*Assigned task*
Every line of the material is to be returned verbatim. Pictures stay out.

*Dataset excerpt*
• • • • • • •

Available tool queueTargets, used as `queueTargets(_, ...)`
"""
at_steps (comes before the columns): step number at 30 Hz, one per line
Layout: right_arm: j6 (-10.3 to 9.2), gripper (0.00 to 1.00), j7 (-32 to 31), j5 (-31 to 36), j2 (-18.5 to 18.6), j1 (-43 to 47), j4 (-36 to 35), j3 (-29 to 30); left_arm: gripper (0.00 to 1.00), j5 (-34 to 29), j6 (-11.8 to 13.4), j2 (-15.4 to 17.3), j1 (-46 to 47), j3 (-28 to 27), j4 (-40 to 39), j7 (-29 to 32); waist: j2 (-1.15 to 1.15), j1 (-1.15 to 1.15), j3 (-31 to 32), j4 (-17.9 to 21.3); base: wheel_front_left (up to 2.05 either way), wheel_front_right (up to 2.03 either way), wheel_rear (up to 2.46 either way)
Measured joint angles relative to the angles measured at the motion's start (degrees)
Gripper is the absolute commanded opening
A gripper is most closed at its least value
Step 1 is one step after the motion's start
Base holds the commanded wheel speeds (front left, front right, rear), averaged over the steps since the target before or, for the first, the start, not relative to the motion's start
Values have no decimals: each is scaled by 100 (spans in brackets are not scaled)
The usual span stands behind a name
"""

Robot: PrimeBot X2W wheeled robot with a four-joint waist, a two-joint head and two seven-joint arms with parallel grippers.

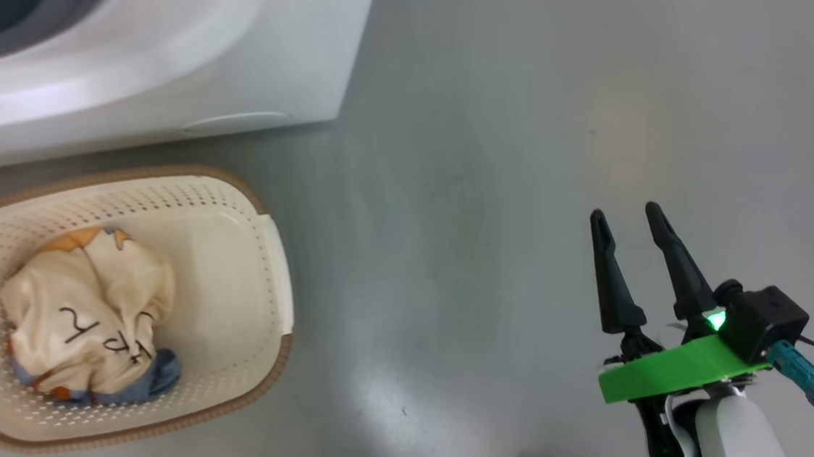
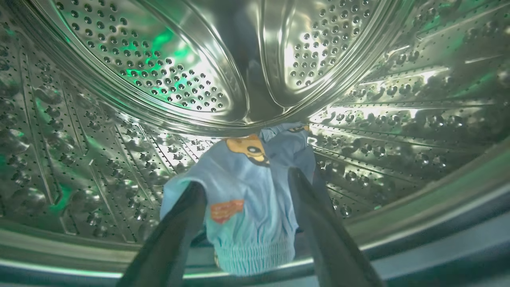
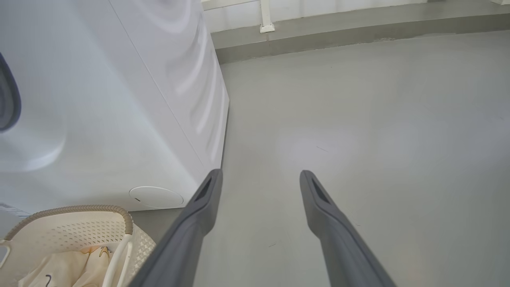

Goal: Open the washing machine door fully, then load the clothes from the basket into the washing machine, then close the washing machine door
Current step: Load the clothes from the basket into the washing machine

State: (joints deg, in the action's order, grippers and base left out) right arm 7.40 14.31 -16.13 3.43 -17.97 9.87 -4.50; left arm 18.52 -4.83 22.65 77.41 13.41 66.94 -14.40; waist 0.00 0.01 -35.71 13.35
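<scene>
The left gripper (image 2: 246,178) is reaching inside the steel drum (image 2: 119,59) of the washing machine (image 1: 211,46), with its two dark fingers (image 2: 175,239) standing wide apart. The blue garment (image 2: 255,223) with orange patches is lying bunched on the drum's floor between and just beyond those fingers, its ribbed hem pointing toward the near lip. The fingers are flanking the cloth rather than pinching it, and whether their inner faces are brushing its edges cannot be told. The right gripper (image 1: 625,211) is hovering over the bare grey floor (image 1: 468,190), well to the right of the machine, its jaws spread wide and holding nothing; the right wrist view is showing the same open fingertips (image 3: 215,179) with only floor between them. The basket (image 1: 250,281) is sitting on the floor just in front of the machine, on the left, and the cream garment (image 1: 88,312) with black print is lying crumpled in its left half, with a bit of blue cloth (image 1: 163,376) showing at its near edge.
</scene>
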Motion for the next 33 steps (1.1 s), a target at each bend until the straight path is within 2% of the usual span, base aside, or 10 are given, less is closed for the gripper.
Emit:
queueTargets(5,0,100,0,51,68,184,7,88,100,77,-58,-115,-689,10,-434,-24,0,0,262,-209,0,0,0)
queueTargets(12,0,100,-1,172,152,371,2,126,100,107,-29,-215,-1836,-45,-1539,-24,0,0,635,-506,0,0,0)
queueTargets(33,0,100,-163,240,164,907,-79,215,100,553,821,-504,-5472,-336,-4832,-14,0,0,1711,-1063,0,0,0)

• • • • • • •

*Result of this exercise*
Available tool queueTargets, used as `queueTargets(_, ...)`
"""
at_steps (comes before the columns): step number at 30 Hz, one per line
Layout: right_arm: j6 (-10.3 to 9.2), gripper (0.00 to 1.00), j7 (-32 to 31), j5 (-31 to 36), j2 (-18.5 to 18.6), j1 (-43 to 47), j4 (-36 to 35), j3 (-29 to 30); left_arm: gripper (0.00 to 1.00), j5 (-34 to 29), j6 (-11.8 to 13.4), j2 (-15.4 to 17.3), j1 (-46 to 47), j3 (-28 to 27), j4 (-40 to 39), j7 (-29 to 32); waist: j2 (-1.15 to 1.15), j1 (-1.15 to 1.15), j3 (-31 to 32), j4 (-17.9 to 21.3); base: wheel_front_left (up to 2.05 either way), wheel_front_right (up to 2.03 either way), wheel_rear (up to 2.46 either way)
Measured joint angles relative to the angles measured at the motion's start (degrees)
Gripper is the absolute commanded opening
A gripper is most closed at its least value
Step 1 is one step after the motion's start
Base holds the commanded wheel speeds (front left, front right, rear), averaged over the steps since the target before or, for the first, the start, not relative to the motion's start
Values have no decimals: each is scaled by 100 (spans in brackets are not scaled)
The usual span stands behind a name
"""

Robot: PrimeBot X2W wheeled robot with a four-joint waist, a two-joint head and two seven-joint arms with parallel grippers.


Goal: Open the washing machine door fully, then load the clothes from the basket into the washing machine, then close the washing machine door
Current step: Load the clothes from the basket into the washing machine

State: (joints deg, in the action's order, grippers and base left out) right arm 7.40 14.31 -16.13 3.43 -17.97 9.87 -4.50; left arm 18.52 -4.83 22.65 77.41 13.41 66.94 -14.40; waist 0.00 0.01 -35.71 13.35
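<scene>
The left gripper (image 2: 246,178) is reaching inside the steel drum (image 2: 119,59) of the washing machine (image 1: 211,46), with its two dark fingers (image 2: 175,239) standing wide apart. The blue garment (image 2: 255,223) with orange patches is lying bunched on the drum's floor between and just beyond those fingers, its ribbed hem pointing toward the near lip. The fingers are flanking the cloth rather than pinching it, and whether their inner faces are brushing its edges cannot be told. The right gripper (image 1: 625,211) is hovering over the bare grey floor (image 1: 468,190), well to the right of the machine, its jaws spread wide and holding nothing; the right wrist view is showing the same open fingertips (image 3: 215,179) with only floor between them. The basket (image 1: 250,281) is sitting on the floor just in front of the machine, on the left, and the cream garment (image 1: 88,312) with black print is lying crumpled in its left half, with a bit of blue cloth (image 1: 163,376) showing at its near edge.
</scene>
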Motion for the next 33 steps (1.1 s), a target at each bend until the straight path is within 2% of the usual span, base aside, or 10 are given, less is closed for the gripper.
Emit:
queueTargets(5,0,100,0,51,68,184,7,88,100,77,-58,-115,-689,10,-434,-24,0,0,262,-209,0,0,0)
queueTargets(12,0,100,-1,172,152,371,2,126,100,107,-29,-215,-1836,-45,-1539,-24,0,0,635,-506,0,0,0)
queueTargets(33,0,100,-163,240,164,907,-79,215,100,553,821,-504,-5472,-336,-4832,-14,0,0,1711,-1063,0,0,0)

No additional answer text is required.